Sustaining our Shores graphic promoting the 2021 URI Honors Colloquium

“Sustaining our Shores,” URI’s Fall 2021 Honors Colloquium lecture series, will run Sept. 21-Dec. 7.

Media credit: Bo Pickard

You don’t have to look very far or dig very deep into history to see the effects of climate change and pollution on our coastal environment.

Two recent storms, Henri and Ida, not only caused major damage and death in other parts of the country, they also caused flooding, beach erosion, and beach closings in our area because of stormwater runoff and other factors.

But long before those recent events, J.P. Walsh, professor of oceanography and director of the Coastal Resources Center in the Graduate School of Oceanography, and Andrew Davies, associate professor of biological sciences, were planning lectures for URI’s 58th annual Honors Colloquium.

Titled “Sustaining Our Shores,” the nine-event series will include renowned researchers, writers, policy experts and even a chef as part of the University’s premier lecture series. All free lectures and panel discussions this fall are held Tuesday evenings at 7 p.m. at Edwards Hall on the Kingston Campus. Attendees must present their university identification cards or their vaccinations card to be admitted, and everyone will be required to be masked while in Edwards. The lectures will also be streamed. In fact, a goal is to have a significant, global virtual audience—the series has been endorsed as a U.N. Ocean Decade event.

“Rhode Island is the Ocean State and many across the state are thinking about the ocean and the coast and the many aspects of concern,” Walsh said. “URI is also a leader in coastal and ocean research and application of that research, locally and globally. Another important point is that we just entered the U.N. Decade of Ocean Science for Sustainable Development. We thought that this should be an emphasis for the URI Honors Colloquium.”

Coastal sustainability themes

The three major points of emphasis for the colloquium: coasts in crisis, the future of seafood, and plastics and marine pollution.

Walsh said he and Davies chose the coasts in crisis sub-theme as the first area of emphasis because the U.S. and other countries are in the heart of hurricane season.“Many people are well aware of threats of sea level rise and storms along their shores and the important overriding concern is the risk to our communities,” he said. “In most cases that risk is not equally distributed. There are some communities that are disadvantaged more than others and it’s important to address these social issues along with the environmental ones.”

The future of seafood focus looks at how billions of people around the world rely on this important food source.“In the United States many people enjoy and recognize the health benefits of seafood, but internationally it’s a critical source of protein in much of the world,” Walsh said. “It represents half or more of the protein in the diet of developing countries. So as much as we enjoy seafood, we also need it to sustain the growing population of the planet. Of course there are issues around sustaining wild catch, so there is also a growing need for aquaculture.”

The last focus area, plastics and marine pollution, is equally important and like the other two, affects people around the world. URI, which dedicated an entire issue of its research magazine, Momentum, to plastics will launch a plastics initiative in the fall. 

‘There is hope’

Davies said there is a lot of doom and gloom around coastal and ocean issues, adding “one of the key things we want to carry through the entire colloquium is that there are people around the world working on solutions.

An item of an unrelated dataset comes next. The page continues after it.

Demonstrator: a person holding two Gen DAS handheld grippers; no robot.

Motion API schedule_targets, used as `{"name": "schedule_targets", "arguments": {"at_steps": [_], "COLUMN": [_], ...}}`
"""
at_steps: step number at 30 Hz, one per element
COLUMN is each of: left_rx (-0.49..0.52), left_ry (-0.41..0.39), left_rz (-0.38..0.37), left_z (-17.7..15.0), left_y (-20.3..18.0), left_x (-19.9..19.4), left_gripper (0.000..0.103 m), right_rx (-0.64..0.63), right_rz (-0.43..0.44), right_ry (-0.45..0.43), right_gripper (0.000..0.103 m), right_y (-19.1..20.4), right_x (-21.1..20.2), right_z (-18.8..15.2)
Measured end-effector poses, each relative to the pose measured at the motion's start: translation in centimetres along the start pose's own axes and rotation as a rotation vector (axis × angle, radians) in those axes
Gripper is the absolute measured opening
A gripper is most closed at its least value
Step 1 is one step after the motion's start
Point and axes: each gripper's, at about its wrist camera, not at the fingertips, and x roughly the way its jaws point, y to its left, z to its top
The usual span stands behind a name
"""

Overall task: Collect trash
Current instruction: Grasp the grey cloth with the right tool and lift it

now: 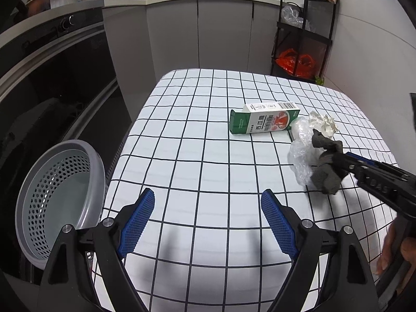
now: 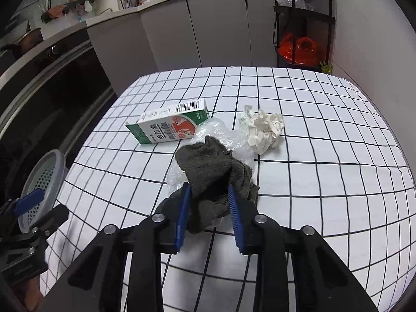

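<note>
Four pieces of trash are seen on the grid-patterned tablecloth (image 2: 325, 182): a dark grey rag (image 2: 213, 171), a crumpled clear plastic bag (image 2: 234, 140), a ball of crumpled white paper (image 2: 262, 130) and a green and white carton (image 2: 171, 124). The rag is pinched between the blue pads (image 2: 235, 215) of the right gripper (image 2: 208, 195), whose fingers are drawn close together on the cloth. From the left wrist view, the same rag (image 1: 326, 166) is seen bunched at the tip of the right gripper (image 1: 335, 160), and whether it is lifted clear of the table cannot be told. The plastic bag lies partly under and just behind the rag. The paper ball is found just beside the bag, on its right in the right wrist view. The carton lies on its side, close to the bag's other side.

The left gripper (image 1: 208, 202) is held over the near part of the table with its fingers spread wide and nothing between them. A grey perforated basket (image 1: 59, 200) stands just off the table's left edge. Kitchen cabinets (image 1: 197, 33) and a black shelf rack (image 1: 304, 31) are visible beyond the table.
</note>
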Motion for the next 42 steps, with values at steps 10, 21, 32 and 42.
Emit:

URI is central to that, and it is conducting research around the world on these problems and trying to find solutions. The hope theme is a major aspect throughout the colloquium.

“Sometimes the news that we are seeing, the poles melting and other results of climate change, is so crushing that it makes us feel powerless,” Davies said. “Our speakers will emphasize that there is hope and that there are things we can do as researchers and individuals to reduce our carbon impact. Hope is a fitting idea to showcase in Rhode Island.”